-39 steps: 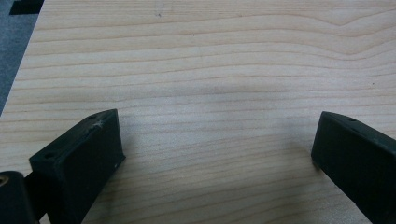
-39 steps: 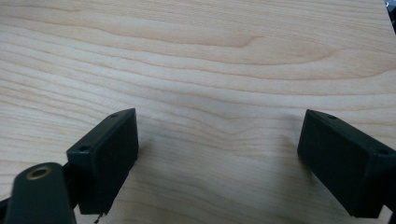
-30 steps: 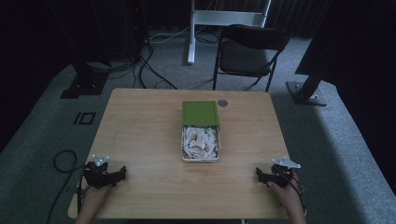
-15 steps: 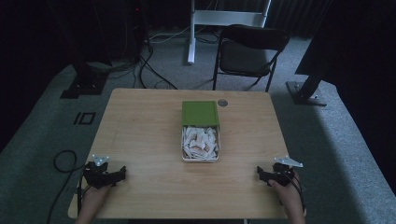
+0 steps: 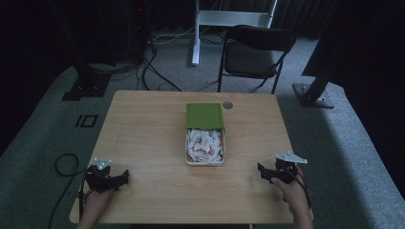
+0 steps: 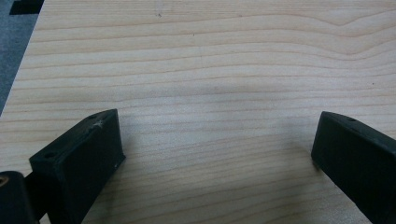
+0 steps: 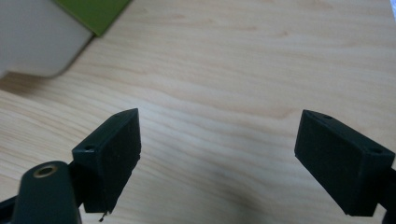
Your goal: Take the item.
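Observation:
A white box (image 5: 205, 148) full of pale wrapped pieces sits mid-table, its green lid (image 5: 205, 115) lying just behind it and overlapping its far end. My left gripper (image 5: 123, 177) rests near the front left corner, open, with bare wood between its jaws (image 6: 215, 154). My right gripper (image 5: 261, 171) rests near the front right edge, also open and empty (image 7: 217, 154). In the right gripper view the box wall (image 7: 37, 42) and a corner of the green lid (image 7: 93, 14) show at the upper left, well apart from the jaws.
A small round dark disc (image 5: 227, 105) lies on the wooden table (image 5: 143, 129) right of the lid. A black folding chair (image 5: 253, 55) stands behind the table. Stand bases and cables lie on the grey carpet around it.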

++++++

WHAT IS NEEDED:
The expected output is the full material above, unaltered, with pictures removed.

TASK RESULT:
-39 steps: 
-39 steps: 
-30 steps: 
-15 steps: 
+0 steps: 
+0 steps: 
+0 steps: 
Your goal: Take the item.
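Observation:
A white box (image 5: 205, 148) full of pale wrapped pieces sits mid-table, its green lid (image 5: 205, 115) lying just behind it and overlapping its far end. My left gripper (image 5: 123, 177) rests near the front left corner, open, with bare wood between its jaws (image 6: 215, 154). My right gripper (image 5: 261, 171) rests near the front right edge, also open and empty (image 7: 217, 154). In the right gripper view the box wall (image 7: 37, 42) and a corner of the green lid (image 7: 93, 14) show at the upper left, well apart from the jaws.
A small round dark disc (image 5: 227, 105) lies on the wooden table (image 5: 143, 129) right of the lid. A black folding chair (image 5: 253, 55) stands behind the table. Stand bases and cables lie on the grey carpet around it.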

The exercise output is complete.